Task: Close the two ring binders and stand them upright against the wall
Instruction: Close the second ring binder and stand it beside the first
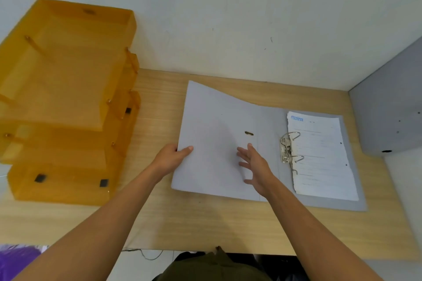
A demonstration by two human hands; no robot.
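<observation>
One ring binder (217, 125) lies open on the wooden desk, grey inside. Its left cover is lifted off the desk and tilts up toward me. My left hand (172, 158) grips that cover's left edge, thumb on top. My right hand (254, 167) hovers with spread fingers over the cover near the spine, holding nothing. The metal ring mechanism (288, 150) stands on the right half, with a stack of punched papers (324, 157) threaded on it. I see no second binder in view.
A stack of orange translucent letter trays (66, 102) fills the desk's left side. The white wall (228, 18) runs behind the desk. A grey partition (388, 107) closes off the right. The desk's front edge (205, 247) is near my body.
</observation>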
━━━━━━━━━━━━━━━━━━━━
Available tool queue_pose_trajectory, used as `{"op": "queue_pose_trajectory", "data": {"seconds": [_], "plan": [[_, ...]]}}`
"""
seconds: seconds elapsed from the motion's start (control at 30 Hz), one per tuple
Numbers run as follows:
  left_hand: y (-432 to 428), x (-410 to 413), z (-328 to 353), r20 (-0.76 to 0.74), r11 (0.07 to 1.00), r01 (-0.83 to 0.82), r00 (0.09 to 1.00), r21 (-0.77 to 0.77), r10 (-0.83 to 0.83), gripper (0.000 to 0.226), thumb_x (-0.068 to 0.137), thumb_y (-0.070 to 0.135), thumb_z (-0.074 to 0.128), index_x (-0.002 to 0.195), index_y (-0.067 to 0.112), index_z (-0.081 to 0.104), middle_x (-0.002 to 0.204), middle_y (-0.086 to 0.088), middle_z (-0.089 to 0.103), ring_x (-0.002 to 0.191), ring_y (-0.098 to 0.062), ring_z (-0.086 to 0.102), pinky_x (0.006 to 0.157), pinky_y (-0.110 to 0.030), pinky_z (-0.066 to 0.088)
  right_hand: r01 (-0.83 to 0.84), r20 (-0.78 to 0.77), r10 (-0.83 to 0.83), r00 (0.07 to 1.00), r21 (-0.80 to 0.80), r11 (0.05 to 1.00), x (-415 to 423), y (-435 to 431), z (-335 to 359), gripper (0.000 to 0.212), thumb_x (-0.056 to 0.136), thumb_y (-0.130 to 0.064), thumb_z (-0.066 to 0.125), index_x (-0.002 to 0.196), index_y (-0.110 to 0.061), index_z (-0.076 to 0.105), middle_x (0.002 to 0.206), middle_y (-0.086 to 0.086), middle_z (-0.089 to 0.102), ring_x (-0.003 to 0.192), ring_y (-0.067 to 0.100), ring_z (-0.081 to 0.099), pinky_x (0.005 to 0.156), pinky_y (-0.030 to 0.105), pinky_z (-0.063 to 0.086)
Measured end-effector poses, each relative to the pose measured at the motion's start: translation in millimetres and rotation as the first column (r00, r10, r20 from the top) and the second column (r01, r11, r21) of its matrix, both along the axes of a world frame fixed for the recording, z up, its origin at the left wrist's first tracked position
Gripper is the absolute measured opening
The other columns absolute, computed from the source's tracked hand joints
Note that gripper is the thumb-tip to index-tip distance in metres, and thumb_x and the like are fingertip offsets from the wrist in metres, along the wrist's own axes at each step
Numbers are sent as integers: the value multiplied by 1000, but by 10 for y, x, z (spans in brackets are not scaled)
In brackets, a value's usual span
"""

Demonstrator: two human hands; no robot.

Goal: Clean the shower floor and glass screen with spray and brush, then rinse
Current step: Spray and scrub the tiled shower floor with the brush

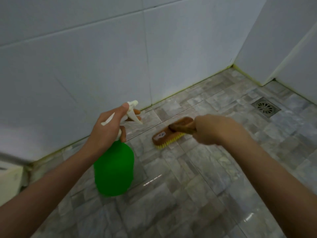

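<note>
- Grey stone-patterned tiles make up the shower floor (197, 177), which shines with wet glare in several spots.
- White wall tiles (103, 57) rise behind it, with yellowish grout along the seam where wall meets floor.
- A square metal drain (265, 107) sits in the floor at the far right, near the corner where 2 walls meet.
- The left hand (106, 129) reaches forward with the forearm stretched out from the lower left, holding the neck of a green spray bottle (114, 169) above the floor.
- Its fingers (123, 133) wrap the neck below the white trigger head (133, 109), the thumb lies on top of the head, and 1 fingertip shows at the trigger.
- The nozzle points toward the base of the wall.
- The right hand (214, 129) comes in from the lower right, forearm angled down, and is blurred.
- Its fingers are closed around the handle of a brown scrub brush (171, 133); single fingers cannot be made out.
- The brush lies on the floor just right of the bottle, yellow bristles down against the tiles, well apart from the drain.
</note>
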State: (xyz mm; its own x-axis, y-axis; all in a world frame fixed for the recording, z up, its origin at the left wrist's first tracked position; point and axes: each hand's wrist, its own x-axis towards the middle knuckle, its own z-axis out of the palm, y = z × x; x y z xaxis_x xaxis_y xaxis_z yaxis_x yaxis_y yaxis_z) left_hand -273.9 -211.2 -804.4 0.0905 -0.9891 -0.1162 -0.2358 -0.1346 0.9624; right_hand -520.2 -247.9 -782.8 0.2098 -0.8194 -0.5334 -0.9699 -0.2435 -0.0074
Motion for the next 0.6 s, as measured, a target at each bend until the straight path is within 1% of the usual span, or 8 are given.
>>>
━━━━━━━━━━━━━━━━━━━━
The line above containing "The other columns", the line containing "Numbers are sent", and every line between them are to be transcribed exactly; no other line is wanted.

Answer to this problem:
The other columns absolute, computed from the source's tracked hand joints
Note that gripper is the thumb-tip to index-tip distance in metres, and thumb_x and the like are fingertip offsets from the wrist in metres, along the wrist's own axes at each step
Numbers are sent as integers: the value multiplied by 1000, but by 10 for y, x, z (spans in brackets are not scaled)

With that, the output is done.